We queried the Surveillance, Epidemiology, and End Results (SEER) database for patients from 1988 to 2007 with SCLC. Survival was determined by Kaplan-Meier analysis and compared using the log-rank test. A Cox proportional hazard model identified relevant survival variables.

RESULTS:

We identified 3,566 patients with stage I or II SCLC. Lung resection was performed in 895 (25.1%), wedge resection in 251 (28.0%), lobectomy or pneumonectomy in 637 (71.2%), and lung resection not otherwise specified in 7 (0.78%). Median survival was 34.0 months (95% confidence interval [CI], 29.0 to 39.0 months) vs 16.0 months (95% CI, 15.3 to 16.7; p<0.001) in nonsurgical patients.

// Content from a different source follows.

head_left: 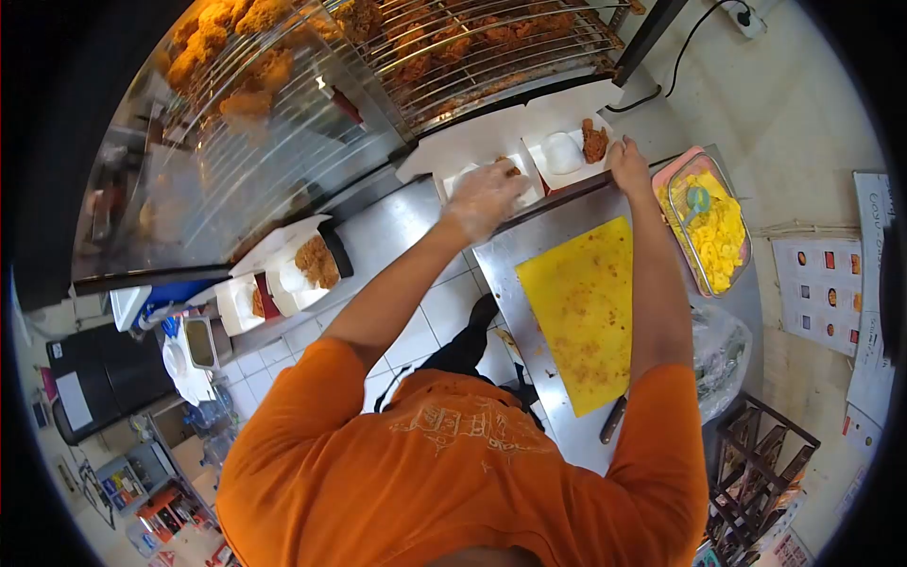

Median survival after lobectomy or pneumonectomy was 39.0 months (95% CI, 30.7 to 40.3) and significantly longer than after wedge resection (28.0 months; 95% CI, 23.2 to 32.8; p=0.001). However, survival after wedge resection was still significantly longer than survival in nonsurgical patients (p<0.001). Sex (p=0.013), age, stage at diagnosis, radiotherapy, and operation (all p<0.001) significantly affected survival. In the surgical patients, sex (p=0.001), age (p<0.001), final stage (p<0.001), and type of resection (p=0.01) were important determinants of survival.

CONCLUSIONS:

Surgical resection as a component of treatment for stage I or II SCLC is associated with significantly improved survival and should be considered in the management of early-stage SCLC.